= Task brief =
Whenever an image turns up, omit it and return the remaining data exactly.

= The data =

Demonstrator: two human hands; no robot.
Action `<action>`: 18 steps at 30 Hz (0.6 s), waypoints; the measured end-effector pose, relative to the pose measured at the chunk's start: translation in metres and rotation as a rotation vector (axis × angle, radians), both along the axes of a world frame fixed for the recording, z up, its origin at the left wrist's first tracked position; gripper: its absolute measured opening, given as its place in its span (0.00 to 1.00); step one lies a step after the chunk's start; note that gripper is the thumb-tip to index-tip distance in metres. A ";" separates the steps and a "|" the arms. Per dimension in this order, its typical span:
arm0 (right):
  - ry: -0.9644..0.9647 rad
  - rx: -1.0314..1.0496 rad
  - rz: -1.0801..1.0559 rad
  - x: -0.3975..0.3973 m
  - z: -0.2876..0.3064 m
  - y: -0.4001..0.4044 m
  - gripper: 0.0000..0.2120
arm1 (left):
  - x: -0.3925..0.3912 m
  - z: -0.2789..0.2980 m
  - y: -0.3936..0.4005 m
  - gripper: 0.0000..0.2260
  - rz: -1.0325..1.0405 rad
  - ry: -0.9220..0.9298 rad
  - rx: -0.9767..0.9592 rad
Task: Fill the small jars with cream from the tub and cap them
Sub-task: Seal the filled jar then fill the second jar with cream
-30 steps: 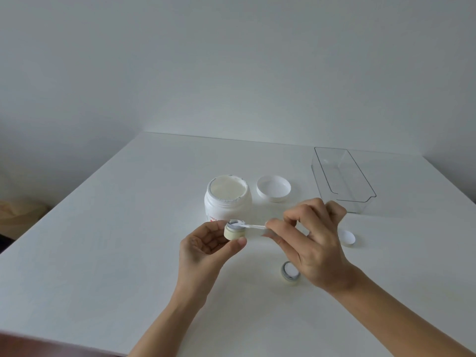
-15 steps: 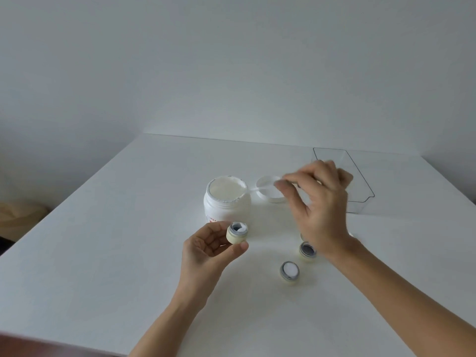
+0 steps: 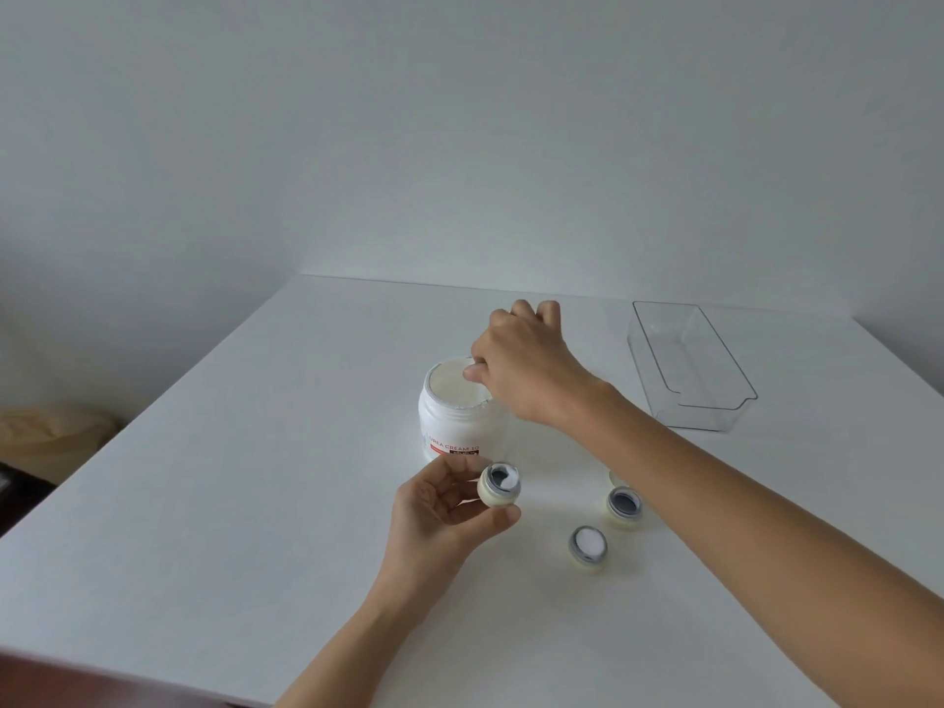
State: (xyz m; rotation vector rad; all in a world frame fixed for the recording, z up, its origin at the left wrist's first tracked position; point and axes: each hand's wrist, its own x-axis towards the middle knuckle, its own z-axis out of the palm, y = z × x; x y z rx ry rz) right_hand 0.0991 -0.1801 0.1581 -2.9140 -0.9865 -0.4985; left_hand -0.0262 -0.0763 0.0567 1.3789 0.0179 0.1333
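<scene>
Left hand [image 3: 439, 508] pinches a little round cream-yellow jar [image 3: 499, 485], grey rim, a white dab inside. Behind it the white plastic tub [image 3: 454, 416] reads "UREA CREAM 10", open top. Right hand [image 3: 521, 365] is curled over the tub mouth; can't tell what it's gripping. Two more small jars [image 3: 588, 548] [image 3: 624, 507] sit on the white table [image 3: 230, 477], one filled. Clear rectangular tray [image 3: 689, 370] far right.

White counter [image 3: 214, 503], bearing an open tub of cream [image 3: 454, 416] near the middle, a clear plastic tray [image 3: 689, 365] well apart at the far right, and two small open jars close together nearer the front: one filled with cream [image 3: 589, 548], one dark inside [image 3: 624, 507].
</scene>
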 end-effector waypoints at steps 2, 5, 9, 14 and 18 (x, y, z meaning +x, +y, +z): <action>0.133 0.070 -0.050 0.001 0.002 -0.001 0.20 | 0.000 -0.001 0.001 0.17 -0.006 0.004 -0.008; 0.264 0.213 -0.135 0.002 0.005 -0.006 0.21 | 0.001 -0.001 0.001 0.17 -0.003 0.008 -0.006; 0.305 0.410 -0.247 0.006 0.003 -0.017 0.18 | 0.001 -0.001 0.001 0.16 0.013 -0.003 -0.026; 0.426 0.656 -0.340 0.008 0.000 -0.031 0.20 | 0.001 0.002 0.001 0.15 0.033 -0.031 -0.041; 0.573 0.840 -0.370 0.001 -0.001 -0.044 0.18 | 0.000 0.003 0.001 0.15 0.050 -0.032 -0.045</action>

= Problem solution =
Demonstrator: two human hands; no robot.
Action `<action>`: 18 steps at 30 Hz (0.6 s), waypoints; the measured end-effector pose, relative to the pose measured at the chunk's start: translation in metres and rotation as a rotation vector (axis × angle, radians), both along the axes of a world frame fixed for the recording, z up, its origin at the left wrist's first tracked position; gripper: its absolute measured opening, given as its place in its span (0.00 to 1.00); step one lies a step after the chunk's start; note that gripper is the thumb-tip to index-tip distance in metres. A ";" separates the steps and a "|" the arms. Per dimension in this order, its typical span:
arm0 (right):
  - ry: -0.9644..0.9647 rad
  - rx: -1.0314..1.0496 rad
  - rz: -1.0801..1.0559 rad
  - x: -0.3975..0.3973 m
  - z: -0.2876..0.3064 m
  - y: -0.4001..0.4044 m
  - gripper: 0.0000..0.2120
arm1 (left):
  - x: -0.3925..0.3912 m
  - z: -0.2789..0.2980 m
  - y: -0.3936..0.4005 m
  - gripper: 0.0000..0.2260
  - rz: -1.0325..1.0405 rad
  - ry: -0.9220..0.9298 rad
  - rx: -0.9767..0.9592 rad
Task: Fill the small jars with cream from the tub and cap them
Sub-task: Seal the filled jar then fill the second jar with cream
-30 steps: 
-15 steps: 
+0 steps: 
State: (xyz m; rotation vector rad; all in a world frame fixed for the recording, z up, its origin at the left wrist's first tracked position; point and axes: each hand's wrist, its own x-axis towards the middle knuckle, its own z-axis out of the palm, y = z × x; x y z rx ry rz) right_hand 0.0991 -0.1801 0.1581 -2.9140 -0.9865 -0.4985; left_hand -0.0262 -0.0763 0.0567 1.3789 0.0179 0.1333
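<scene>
Left hand [image 3: 439, 508] pinches a little round cream-yellow jar [image 3: 499, 485], grey rim, a white dab inside. Behind it the white plastic tub [image 3: 454, 416] reads "UREA CREAM 10", open top. Right hand [image 3: 521, 365] is curled over the tub mouth; can't tell what it's gripping. Two more small jars [image 3: 588, 548] [image 3: 624, 507] sit on the white table [image 3: 230, 477], one filled. Clear rectangular tray [image 3: 689, 370] far right.

White counter [image 3: 214, 503], bearing an open tub of cream [image 3: 454, 416] near the middle, a clear plastic tray [image 3: 689, 365] well apart at the far right, and two small open jars close together nearer the front: one filled with cream [image 3: 589, 548], one dark inside [image 3: 624, 507].
</scene>
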 end-effector waypoints at steps 2, 5, 9, 14 and 18 (x, y, z meaning +x, +y, +z): <action>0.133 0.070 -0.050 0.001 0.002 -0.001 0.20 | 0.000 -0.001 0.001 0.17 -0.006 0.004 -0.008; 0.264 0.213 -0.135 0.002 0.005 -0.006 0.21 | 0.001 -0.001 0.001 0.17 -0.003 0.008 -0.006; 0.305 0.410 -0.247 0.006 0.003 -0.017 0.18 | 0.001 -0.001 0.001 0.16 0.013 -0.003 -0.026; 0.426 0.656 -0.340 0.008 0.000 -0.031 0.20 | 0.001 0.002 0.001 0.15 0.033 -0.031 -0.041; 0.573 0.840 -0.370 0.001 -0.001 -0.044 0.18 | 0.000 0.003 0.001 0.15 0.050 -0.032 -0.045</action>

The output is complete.